- _To do_:
The answer must reproduce all of the data below exactly and contain no images.

- _Available data_:
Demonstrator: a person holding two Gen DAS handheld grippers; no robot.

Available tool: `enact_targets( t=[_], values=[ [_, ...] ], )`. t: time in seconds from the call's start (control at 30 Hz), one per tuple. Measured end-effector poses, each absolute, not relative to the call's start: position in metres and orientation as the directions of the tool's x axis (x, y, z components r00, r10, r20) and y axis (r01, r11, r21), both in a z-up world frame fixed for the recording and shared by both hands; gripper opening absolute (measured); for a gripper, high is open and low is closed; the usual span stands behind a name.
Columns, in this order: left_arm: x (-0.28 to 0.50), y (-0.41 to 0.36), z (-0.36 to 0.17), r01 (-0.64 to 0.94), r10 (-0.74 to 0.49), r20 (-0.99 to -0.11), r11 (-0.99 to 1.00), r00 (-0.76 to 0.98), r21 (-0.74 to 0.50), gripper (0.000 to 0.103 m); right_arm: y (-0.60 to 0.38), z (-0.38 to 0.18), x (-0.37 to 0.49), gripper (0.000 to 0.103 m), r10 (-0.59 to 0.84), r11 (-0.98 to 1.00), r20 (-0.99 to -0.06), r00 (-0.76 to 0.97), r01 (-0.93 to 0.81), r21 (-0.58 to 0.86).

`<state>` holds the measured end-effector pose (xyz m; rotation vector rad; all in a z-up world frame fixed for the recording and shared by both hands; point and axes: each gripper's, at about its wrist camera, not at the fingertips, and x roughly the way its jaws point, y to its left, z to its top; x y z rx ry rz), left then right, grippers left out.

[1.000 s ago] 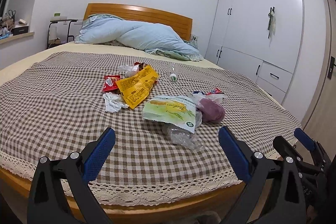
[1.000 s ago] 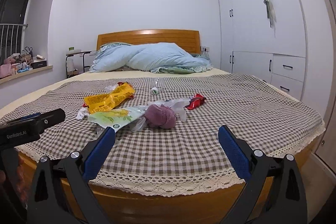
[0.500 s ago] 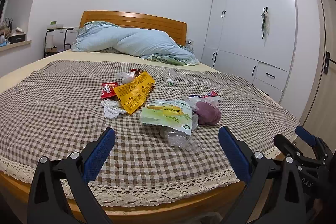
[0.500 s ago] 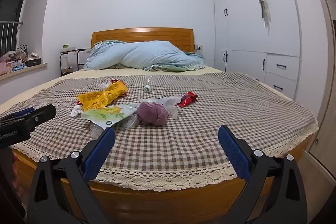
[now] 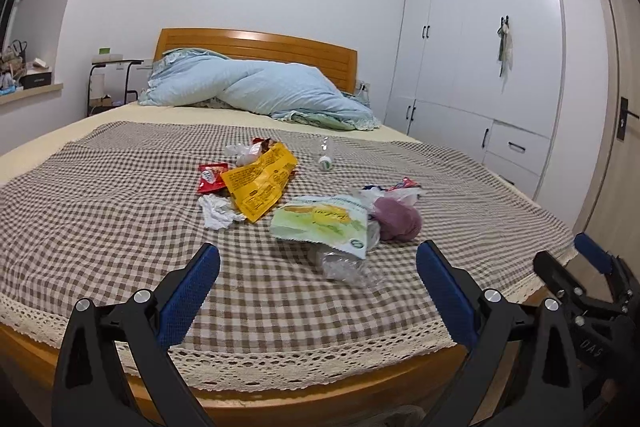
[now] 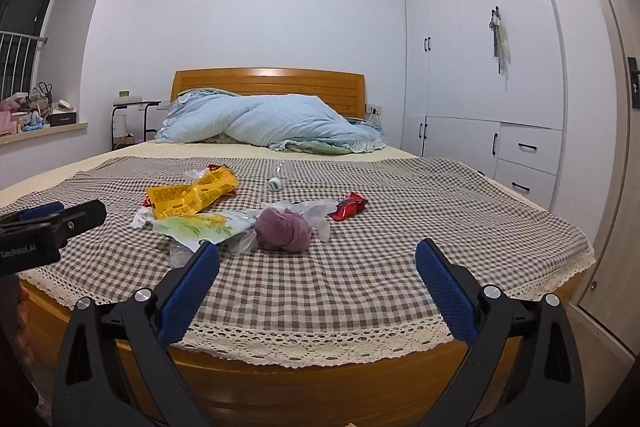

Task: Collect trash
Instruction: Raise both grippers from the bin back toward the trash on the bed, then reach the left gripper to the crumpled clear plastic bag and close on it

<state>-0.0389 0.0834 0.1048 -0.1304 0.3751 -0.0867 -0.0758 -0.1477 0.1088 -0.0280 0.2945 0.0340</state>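
- The bed (image 5: 100, 187) with a checked cover (image 6: 400, 227) fills both views; a white wardrobe (image 5: 500, 67) stands along its right side, and a blue quilt (image 5: 272, 95) lies bunched at the wooden headboard (image 6: 268, 81).
- The trash lies in one loose group in the middle of the cover, well apart from the quilt and from the lace edge.
- The left wrist view shows the yellow wrapper (image 5: 260, 183) flat, with a small red packet (image 5: 210, 178) touching its left side and a crumpled tissue (image 5: 218, 213) just in front of it. The right wrist view shows these only from the side, half hidden.
- The right wrist view shows another red wrapper (image 6: 348, 206) fully, right of the purple ball (image 6: 284, 231); in the left view only its tip shows behind the ball.
- The green and white bag (image 5: 320, 221) rests over a clear crushed bottle (image 5: 344, 267), the piece nearest to the foot edge.
- A small clear bottle (image 5: 326, 151) lies alone, farther back.
- The left gripper (image 5: 318, 295) is wide open and holds nothing, in front of the foot edge, with the crushed bottle between its fingers in the view.
- The right gripper (image 6: 318, 293) is also wide open and holds nothing; the purple ball is ahead of it, slightly left.
- The cover on the right side of the trash is bare, with free room.
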Motion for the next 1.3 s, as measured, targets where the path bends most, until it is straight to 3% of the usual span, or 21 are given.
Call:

- _Task solution_:
Demonstrator: a person holding two Gen DAS handheld grippers; no robot.

Available tool: `enact_targets( t=[_], values=[ [_, ...] ], )`. t: time in seconds from the call's start (control at 30 Hz), one per tuple. Measured end-effector poses, each absolute, not relative to the call's start: position in metres and orientation as the directions of the tool's x axis (x, y, z components r00, r10, r20) and y axis (r01, r11, r21), both in a z-up world frame fixed for the recording and shared by both hands; gripper opening absolute (measured); for a gripper, high is open and low is closed; the usual span stands behind a name.
Columns, in this order: left_arm: x (-0.28 to 0.50), y (-0.41 to 0.36), z (-0.36 to 0.17), r01 (-0.64 to 0.94), r10 (-0.74 to 0.49), r20 (-0.99 to -0.11), r11 (-0.99 to 1.00), r00 (-0.76 to 0.98), r21 (-0.74 to 0.50), gripper (0.000 to 0.103 m); right_arm: y (-0.60 to 0.38), z (-0.38 to 0.18), x (-0.37 to 0.49), gripper (0.000 to 0.103 m), r10 (-0.59 to 0.84), r11 (-0.98 to 1.00), r20 (-0.99 to -0.06), r00 (-0.76 to 0.97), r01 (-0.93 to 0.81), r21 (-0.58 to 0.86).

`<state>` holds the measured end-effector pose (xyz m; rotation vector rad; all in a z-up world frame fixed for the recording and shared by both hands; point and axes: each gripper's, at about its wrist camera, not at the fingertips, and x roughly the way its jaws point, y to its left, z to its top; x y z rx ry rz), left then right, grippers left out.

[1.000 s ago] 
[1.000 s ago] 
[0.500 s ago] 
[0.500 s ago] 
[now] 
[now] 

Task: Collect trash
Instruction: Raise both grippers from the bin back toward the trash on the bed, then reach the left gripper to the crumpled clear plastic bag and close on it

<state>-0.0389 0.0834 0.1048 -0.1304 0.3751 -0.0867 -0.0758 -0.1477 0.1088 -0.0280 0.2945 0.0340</state>
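- The bed (image 5: 100, 187) with a checked cover (image 6: 400, 227) fills both views; a white wardrobe (image 5: 500, 67) stands along its right side, and a blue quilt (image 5: 272, 95) lies bunched at the wooden headboard (image 6: 268, 81).
- The trash lies in one loose group in the middle of the cover, well apart from the quilt and from the lace edge.
- The left wrist view shows the yellow wrapper (image 5: 260, 183) flat, with a small red packet (image 5: 210, 178) touching its left side and a crumpled tissue (image 5: 218, 213) just in front of it. The right wrist view shows these only from the side, half hidden.
- The right wrist view shows another red wrapper (image 6: 348, 206) fully, right of the purple ball (image 6: 284, 231); in the left view only its tip shows behind the ball.
- The green and white bag (image 5: 320, 221) rests over a clear crushed bottle (image 5: 344, 267), the piece nearest to the foot edge.
- A small clear bottle (image 5: 326, 151) lies alone, farther back.
- The left gripper (image 5: 318, 295) is wide open and holds nothing, in front of the foot edge, with the crushed bottle between its fingers in the view.
- The right gripper (image 6: 318, 293) is also wide open and holds nothing; the purple ball is ahead of it, slightly left.
- The cover on the right side of the trash is bare, with free room.
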Motion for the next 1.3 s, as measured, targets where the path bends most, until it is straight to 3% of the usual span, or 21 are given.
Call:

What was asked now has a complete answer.